Attacking me for my off-the-cuff remarks and poor solutions is a nice and neat way of avoiding the problem that I highlight: you can now say things about Muslims that you cannot say about any other minority community, and such an egregious double standard is both morally wrong and, from a counter-extremism and counter-terrorism perspective, completely counter-productive. Can we deal with this point please? Rather than sticking our heads in the sand?…

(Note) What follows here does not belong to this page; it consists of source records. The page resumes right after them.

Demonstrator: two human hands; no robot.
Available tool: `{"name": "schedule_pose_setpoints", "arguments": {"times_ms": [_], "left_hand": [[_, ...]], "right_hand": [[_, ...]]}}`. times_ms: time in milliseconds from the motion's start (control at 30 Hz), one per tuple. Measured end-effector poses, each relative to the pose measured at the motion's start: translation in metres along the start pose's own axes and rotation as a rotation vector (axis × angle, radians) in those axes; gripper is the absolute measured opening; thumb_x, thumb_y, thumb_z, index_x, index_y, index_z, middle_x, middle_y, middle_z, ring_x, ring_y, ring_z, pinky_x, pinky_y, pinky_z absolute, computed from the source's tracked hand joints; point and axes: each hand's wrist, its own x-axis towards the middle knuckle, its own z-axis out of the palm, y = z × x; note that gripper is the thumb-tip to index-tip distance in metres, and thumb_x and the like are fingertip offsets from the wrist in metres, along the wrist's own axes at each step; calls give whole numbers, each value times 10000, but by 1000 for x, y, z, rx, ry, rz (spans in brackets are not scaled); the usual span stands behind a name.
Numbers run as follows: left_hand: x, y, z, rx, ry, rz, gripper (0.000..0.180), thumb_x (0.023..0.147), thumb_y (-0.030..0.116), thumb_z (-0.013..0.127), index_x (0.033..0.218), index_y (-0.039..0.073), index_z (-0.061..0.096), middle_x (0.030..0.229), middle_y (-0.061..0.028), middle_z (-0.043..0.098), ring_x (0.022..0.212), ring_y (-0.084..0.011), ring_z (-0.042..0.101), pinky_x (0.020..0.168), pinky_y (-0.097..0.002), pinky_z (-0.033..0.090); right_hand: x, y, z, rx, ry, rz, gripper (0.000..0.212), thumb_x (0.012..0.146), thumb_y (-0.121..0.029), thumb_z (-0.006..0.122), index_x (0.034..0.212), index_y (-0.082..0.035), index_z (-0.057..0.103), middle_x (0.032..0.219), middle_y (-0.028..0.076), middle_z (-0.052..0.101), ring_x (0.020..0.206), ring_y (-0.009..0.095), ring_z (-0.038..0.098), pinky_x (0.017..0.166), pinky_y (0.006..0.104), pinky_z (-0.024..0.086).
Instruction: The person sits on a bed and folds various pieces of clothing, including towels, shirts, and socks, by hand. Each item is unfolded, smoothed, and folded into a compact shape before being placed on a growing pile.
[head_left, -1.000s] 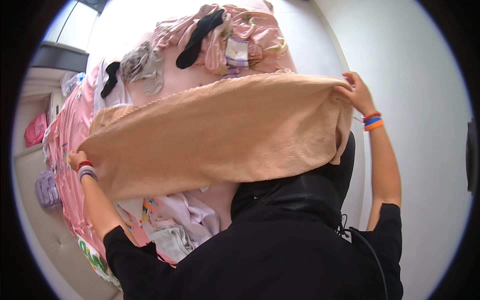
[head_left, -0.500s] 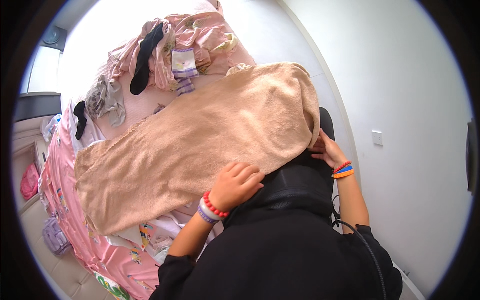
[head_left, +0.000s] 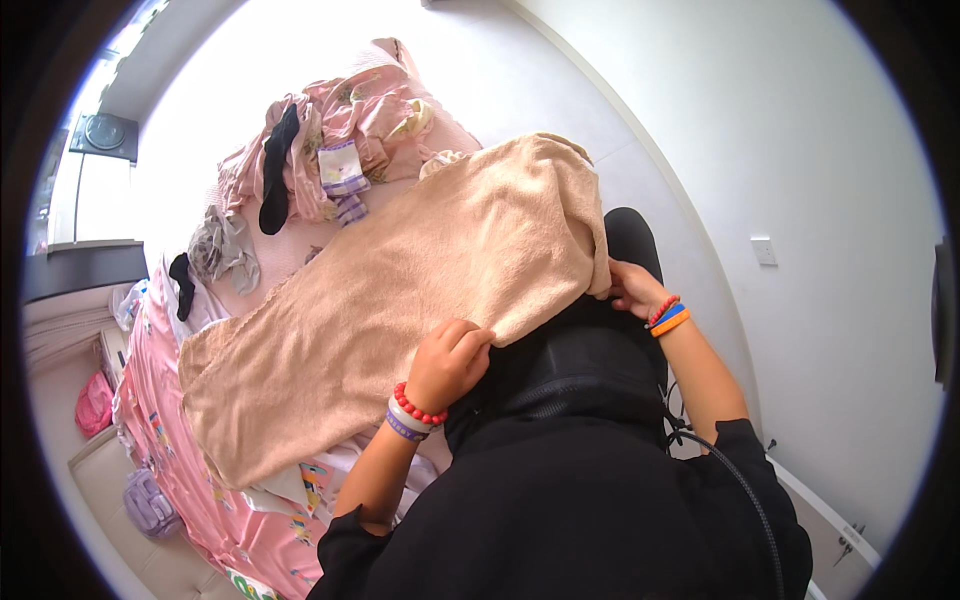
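A large tan towel (head_left: 400, 290) is spread in a long folded strip over the bed and my lap. My left hand (head_left: 452, 362), with red beads and pale bands at the wrist, pinches its near edge. At the towel's right end, my right hand (head_left: 634, 290) grips the near corner between bent fingers; its wrist carries red, blue and orange bands. Some folds hang loosely beside that hand. The towel's far left end rests on pink bedding, and its underside is hidden.
Beyond the towel lie rumpled pink cloth (head_left: 370, 110), a black sock (head_left: 279, 165), a white-and-purple checked cloth (head_left: 342, 168) and a grey garment (head_left: 225, 248). Pink printed bedding (head_left: 180, 450) covers the left. A white wall (head_left: 800, 180) stands on the right; a dark cable (head_left: 740, 500) crosses my sleeve.
My left hand has closed on the towel's near edge, where it lay loosely before. My right hand's fingers have closed on the right corner. The whole view has shifted slightly.
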Motion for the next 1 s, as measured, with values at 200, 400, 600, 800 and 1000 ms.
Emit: {"name": "schedule_pose_setpoints", "arguments": {"times_ms": [200, 400, 600, 800, 1000], "left_hand": [[-16, -2, -10, -5, -92, 16, 171, 678, 8, 645, 842, 39, 610, 766, -97, 555, 700, -276, 569, 620, -362, 488], [-32, 8, -5, -132, -314, -129, 144, 666, 43, 629, 805, 63, 595, 772, -89, 574, 725, -299, 578, 631, -383, 491], [-23, -1, 0, -275, -387, -172, 95, 773, 104, 630, 858, 67, 609, 789, -108, 603, 758, -308, 593, 657, -398, 485], [-42, -13, -24, -99, -212, -324, 83, 834, 123, 614, 881, 56, 623, 796, -119, 618, 767, -320, 602, 674, -397, 483], [-134, -30, -46, -423, 510, -959, 145, 957, 179, 527, 935, 45, 579, 757, -8, 589, 634, -76, 530, 575, -227, 448]], "right_hand": [[13, -2, -41, 145, 301, -522, 277, 899, -355, 640, 805, -127, 514, 644, -20, 515, 539, 53, 474, 459, 191, 366], [-21, -46, -92, -544, 611, -889, 302, 849, -287, 697, 810, -24, 553, 713, 33, 595, 652, 97, 527, 584, 274, 448], [28, 4, -96, -913, 683, -568, 322, 873, -348, 613, 861, -27, 595, 785, 142, 631, 719, 297, 605, 658, 375, 471], [77, 10, -99, -868, 676, -642, 333, 889, -346, 597, 858, -15, 605, 783, 151, 630, 724, 283, 603, 683, 368, 482], [67, 12, -87, -965, 513, -487, 518, 808, -443, 653, 833, 74, 646, 731, 212, 644, 681, 277, 609, 642, 411, 468]]}}
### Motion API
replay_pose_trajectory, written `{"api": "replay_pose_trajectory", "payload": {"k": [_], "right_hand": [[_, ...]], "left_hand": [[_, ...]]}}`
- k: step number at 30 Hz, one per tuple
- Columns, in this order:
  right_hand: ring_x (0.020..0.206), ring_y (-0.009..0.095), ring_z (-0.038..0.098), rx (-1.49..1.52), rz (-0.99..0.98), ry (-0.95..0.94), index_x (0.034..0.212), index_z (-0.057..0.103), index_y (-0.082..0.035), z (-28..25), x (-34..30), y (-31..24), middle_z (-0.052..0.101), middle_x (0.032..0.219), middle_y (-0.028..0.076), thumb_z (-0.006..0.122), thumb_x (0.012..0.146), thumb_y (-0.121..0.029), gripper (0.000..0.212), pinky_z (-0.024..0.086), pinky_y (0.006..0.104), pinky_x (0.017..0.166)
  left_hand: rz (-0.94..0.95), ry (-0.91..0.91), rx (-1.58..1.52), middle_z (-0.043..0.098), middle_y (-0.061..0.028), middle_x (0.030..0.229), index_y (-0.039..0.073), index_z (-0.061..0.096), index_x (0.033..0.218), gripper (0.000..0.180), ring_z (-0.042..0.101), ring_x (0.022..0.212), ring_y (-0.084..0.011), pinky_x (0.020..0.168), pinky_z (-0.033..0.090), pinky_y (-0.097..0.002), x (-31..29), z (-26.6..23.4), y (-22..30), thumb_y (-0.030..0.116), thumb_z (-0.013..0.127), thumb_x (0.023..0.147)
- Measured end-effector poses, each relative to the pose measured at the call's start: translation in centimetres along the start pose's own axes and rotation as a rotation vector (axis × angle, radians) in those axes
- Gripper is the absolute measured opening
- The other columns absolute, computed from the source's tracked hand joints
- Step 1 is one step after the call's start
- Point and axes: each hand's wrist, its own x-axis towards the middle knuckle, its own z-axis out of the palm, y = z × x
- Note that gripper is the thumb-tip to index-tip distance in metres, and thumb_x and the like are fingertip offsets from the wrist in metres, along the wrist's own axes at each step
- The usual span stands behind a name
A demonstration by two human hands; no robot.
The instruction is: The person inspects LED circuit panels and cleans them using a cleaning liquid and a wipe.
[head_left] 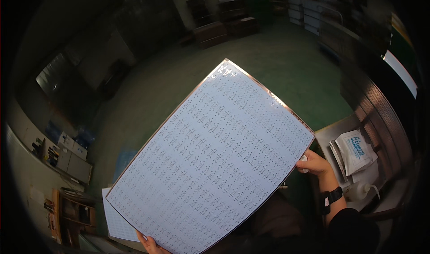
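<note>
A large white circuit board panel [210,160], with rows of small dark marks and a thin copper-coloured edge, is held up at a slant in front of me. My right hand [316,163] grips its right edge, the thumb at the front and something small and white at the fingers. At the lower left edge my left hand [150,244] holds the panel too; only some of its fingers show, the rest is hidden behind it. Beside that hand, partly covered by the held panel, lies another white panel [118,222] with similar marks.
On a light surface at the right are a white packet with blue print [356,151] and a white squeeze bottle [360,192] with a bent spout. A grey box [74,164] stands at the left, above a wooden rack [76,213]. Stacked boxes [210,34] stand far back on the green floor.
</note>
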Motion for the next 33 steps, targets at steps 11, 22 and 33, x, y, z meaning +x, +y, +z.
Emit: {"api": "replay_pose_trajectory", "payload": {"k": [11, 22, 33], "right_hand": [[0.107, 0.014, 0.05, -0.087, -0.009, -0.096, 0.13, 0.044, 0.001, 0.3, -0.4, -1.4, 0.053, 0.121, 0.007, 0.068, 0.083, -0.023, 0.058, 0.041, 0.0276, 0.091], [0.119, 0.018, 0.044, -0.167, -0.021, -0.11, 0.129, 0.044, 0.002, 1.2, -0.8, -3.2, 0.05, 0.128, 0.011, 0.065, 0.085, -0.022, 0.054, 0.035, 0.0323, 0.1], [0.11, 0.015, 0.049, -0.199, -0.244, -0.1, 0.129, 0.044, 0.001, 0.5, 0.2, -1.3, 0.053, 0.122, 0.008, 0.067, 0.084, -0.024, 0.056, 0.042, 0.0289, 0.091]], "left_hand": [[-0.041, 0.057, 0.107, 0.031, -0.0176, 0.143, -0.002, 0.027, 0.14, 0.06, 0.033, 0.129, -0.0297, 0.109, 0.023, -0.04, -1.2, 1.2, 2.0, 0.027, 0.047, 0.092], [-0.094, 0.127, 0.209, 0.027, -0.0179, 0.146, -0.002, 0.024, 0.141, 0.061, 0.03, 0.131, -0.0311, 0.109, 0.021, -0.0409, -2.8, 4.0, 3.1, 0.025, 0.047, 0.092], [-0.176, 0.09, 0.248, 0.024, -0.0181, 0.147, -0.003, 0.021, 0.142, 0.062, 0.027, 0.132, -0.0313, 0.11, 0.02, -0.0412, -3.6, 5.7, 3.1, 0.025, 0.046, 0.092]]}}
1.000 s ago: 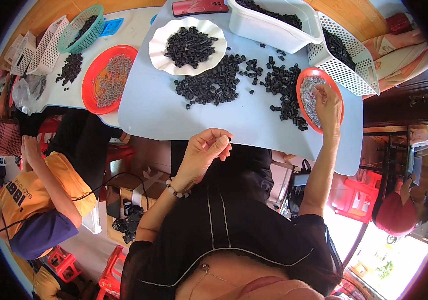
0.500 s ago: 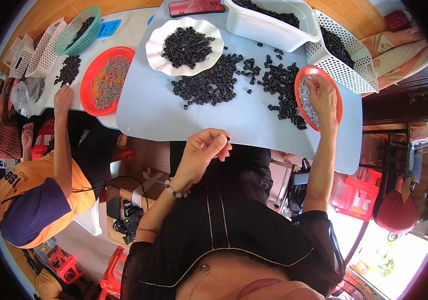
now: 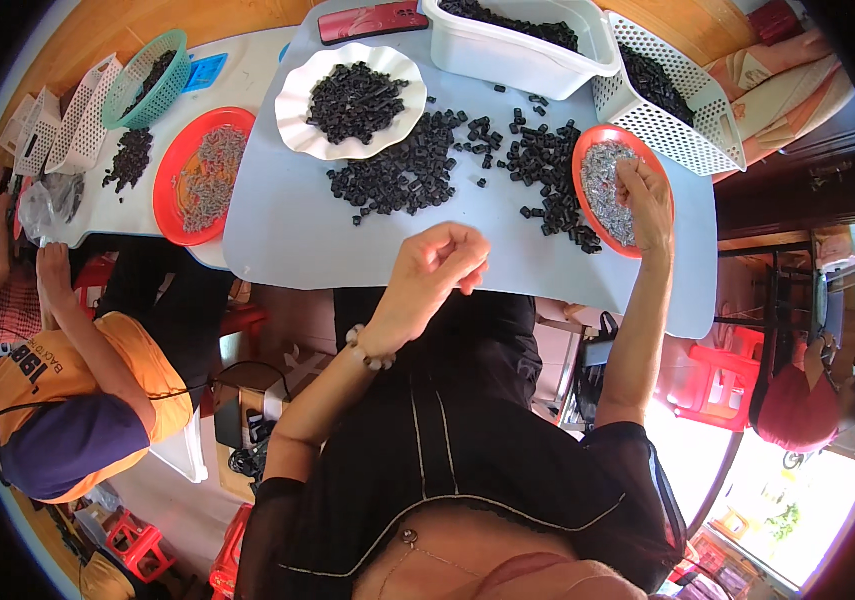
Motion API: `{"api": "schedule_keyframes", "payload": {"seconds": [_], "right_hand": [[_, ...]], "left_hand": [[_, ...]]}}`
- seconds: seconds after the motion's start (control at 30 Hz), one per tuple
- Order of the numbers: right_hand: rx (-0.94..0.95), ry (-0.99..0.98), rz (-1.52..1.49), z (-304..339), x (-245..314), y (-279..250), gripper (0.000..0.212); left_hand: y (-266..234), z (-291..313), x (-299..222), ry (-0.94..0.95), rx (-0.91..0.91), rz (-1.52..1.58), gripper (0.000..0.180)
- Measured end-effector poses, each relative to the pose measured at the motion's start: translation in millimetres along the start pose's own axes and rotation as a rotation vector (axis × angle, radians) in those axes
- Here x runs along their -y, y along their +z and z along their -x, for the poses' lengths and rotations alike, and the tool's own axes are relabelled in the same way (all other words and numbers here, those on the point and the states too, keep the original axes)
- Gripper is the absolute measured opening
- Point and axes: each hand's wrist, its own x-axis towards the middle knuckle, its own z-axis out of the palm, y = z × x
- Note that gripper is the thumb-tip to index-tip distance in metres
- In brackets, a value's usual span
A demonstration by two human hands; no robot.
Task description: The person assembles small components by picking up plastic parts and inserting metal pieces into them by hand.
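My left hand (image 3: 440,272) is raised over the near edge of the table, its fingers curled in and the thumb against them. Whatever it may hold is hidden. At the right, the fingertips of my right hand (image 3: 646,200) are pinched together over an orange-red plate (image 3: 666,212) of small silvery metal pieces (image 3: 603,190); I cannot see what is between them. Beyond my left hand lies a loose pile of small black plastic parts (image 3: 398,178). More black parts (image 3: 543,165) are scattered beside the plate.
A white scalloped dish (image 3: 293,100) of black parts stands behind the pile. A white tub (image 3: 518,68) and a perforated white basket (image 3: 688,140) hold more. A phone (image 3: 373,22) lies at the back. Left, a co-worker (image 3: 78,400) sits by another red plate (image 3: 168,205).
My left hand has risen toward the table and turned; the black part earlier visible at its fingertips is out of sight. My right hand stays at the plate. The co-worker's arm has drawn back.
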Motion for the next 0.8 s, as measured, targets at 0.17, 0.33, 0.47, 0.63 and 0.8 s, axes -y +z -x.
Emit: {"api": "schedule_keyframes", "payload": {"seconds": [0.17, 0.33, 0.47, 0.63, 0.8], "right_hand": [[0.046, 0.053, -0.338, 12, -3, 2, 0.025], [0.120, 0.041, -0.559, 23, 0, -1, 0.022], [0.162, 0.035, -0.586, 27, -2, -5, 0.022], [0.147, 0.069, -0.565, 29, 1, -10, 0.022], [0.149, 0.082, -0.543, 29, -1, -15, 0.024]], "left_hand": [[41, -73, 6, 0.298, 0.058, -0.283, 0.013], [79, -122, -2, 0.438, 0.072, -0.604, 0.017], [98, -139, -2, 0.478, 0.116, -0.672, 0.017], [109, -145, 3, 0.592, 0.168, -0.773, 0.015], [114, -152, 7, 0.756, 0.170, -0.880, 0.010]]}}
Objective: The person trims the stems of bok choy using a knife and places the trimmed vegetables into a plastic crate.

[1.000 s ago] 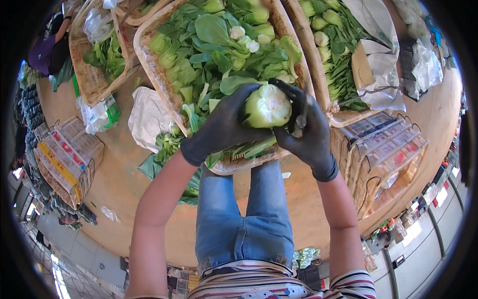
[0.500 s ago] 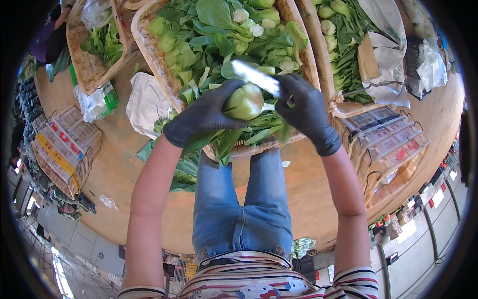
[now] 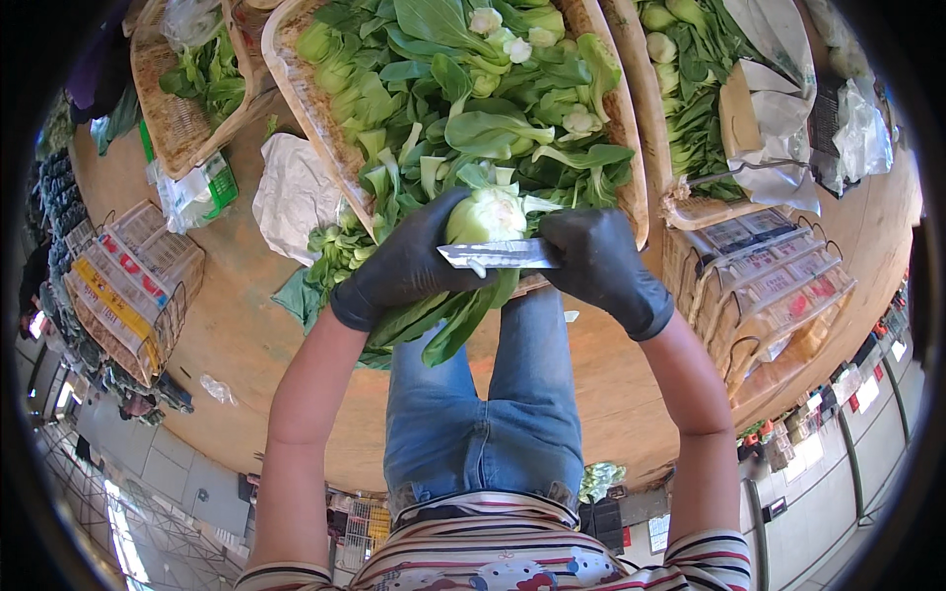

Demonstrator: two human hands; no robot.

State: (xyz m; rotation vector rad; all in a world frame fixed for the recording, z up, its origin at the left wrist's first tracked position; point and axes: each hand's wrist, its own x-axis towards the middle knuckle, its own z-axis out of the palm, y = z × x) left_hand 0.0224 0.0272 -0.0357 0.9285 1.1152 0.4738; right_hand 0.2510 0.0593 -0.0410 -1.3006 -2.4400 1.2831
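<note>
Brown floor [image 3: 236,315] opens a lane beyond the left forearm [image 3: 310,394], but between the hands [image 3: 412,261] the knife blade [image 3: 501,255] bars the way!

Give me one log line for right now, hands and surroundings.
left hand: holding bok choy | right hand: gripping knife, blade across bok choy's near side | ahead: basket of greens

I take this for a produce-sorting shed or market hall, though I cannot tell which: I see wide baskets [image 3: 633,163] heaped with leafy greens [image 3: 429,74], wire-framed holders [image 3: 769,281] of printed plastic, brown floor [image 3: 296,399], and grey panels [image 3: 823,517] with metal framework [image 3: 84,483] beyond.
</note>
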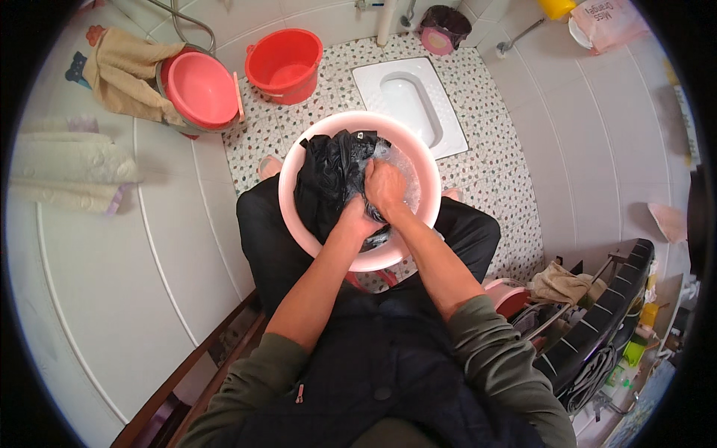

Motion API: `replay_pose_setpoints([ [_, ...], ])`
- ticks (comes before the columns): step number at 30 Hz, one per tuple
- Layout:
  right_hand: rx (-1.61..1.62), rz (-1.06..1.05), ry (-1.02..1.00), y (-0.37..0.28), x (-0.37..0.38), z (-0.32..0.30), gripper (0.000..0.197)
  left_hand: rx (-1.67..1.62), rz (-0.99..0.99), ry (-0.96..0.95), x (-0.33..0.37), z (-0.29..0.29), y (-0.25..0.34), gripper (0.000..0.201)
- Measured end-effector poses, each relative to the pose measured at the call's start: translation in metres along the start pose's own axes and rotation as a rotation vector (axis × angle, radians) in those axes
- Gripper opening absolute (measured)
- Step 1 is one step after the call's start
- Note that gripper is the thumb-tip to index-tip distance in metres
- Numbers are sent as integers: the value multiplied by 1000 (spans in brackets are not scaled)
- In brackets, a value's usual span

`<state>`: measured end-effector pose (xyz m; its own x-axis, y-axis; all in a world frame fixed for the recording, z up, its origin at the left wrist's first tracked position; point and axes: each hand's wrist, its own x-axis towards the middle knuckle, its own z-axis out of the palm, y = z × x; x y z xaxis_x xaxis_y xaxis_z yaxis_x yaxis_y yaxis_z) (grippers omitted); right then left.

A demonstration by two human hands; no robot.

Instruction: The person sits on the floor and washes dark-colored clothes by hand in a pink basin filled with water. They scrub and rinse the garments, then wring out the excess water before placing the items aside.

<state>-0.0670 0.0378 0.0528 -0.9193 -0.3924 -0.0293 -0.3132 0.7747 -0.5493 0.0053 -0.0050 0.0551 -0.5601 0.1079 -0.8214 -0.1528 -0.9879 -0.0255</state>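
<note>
A pink basin (293, 237) stands between my knees, with sudsy water (404, 166) along its right side. Wet black clothing (323, 175) is heaped over the basin's left and middle. My right hand (385, 184) is closed on a fold of this garment near the middle of the basin. Just below and to the left, my left hand (358, 217) also grips the cloth, its fingers partly hidden by the fabric and suds. The two hands are close together, with bunched cloth between them.
A red bucket (286, 67) and a squat toilet (408, 102) lie beyond the basin. Pink basins (202, 89) and a tan towel (134, 71) are at the far left. A bin (441, 33) stands at the back; a cluttered rack (597, 313) is at the right.
</note>
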Motion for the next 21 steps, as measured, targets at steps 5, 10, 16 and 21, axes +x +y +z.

You can’t really say anything about Muslims at all that people like Mehdi Hasan would deem objectionable and offensive. As I have shown many, many times here, the mainstream media is a one-party state. If it runs an article headed, “Is Islam a Religion of Peace?,” the only answer you will ever see is “Yes.” If it runs an article entitled, “Was Bill Maher right that Islam is inherently violent?,” you can be sure it will be saying that Maher is wrong. The only place where the truth is still allowed is on the Internet, in places like Jihad Watch. But even that small blade of grass through the concrete drives Mehdi Hasan crazy, and he wants authorities to “deal with this point,” rather than sticking their “heads in the sand.” They are in the sand indeed — but that is because of the active efforts of Mehdi Hasan and his allies.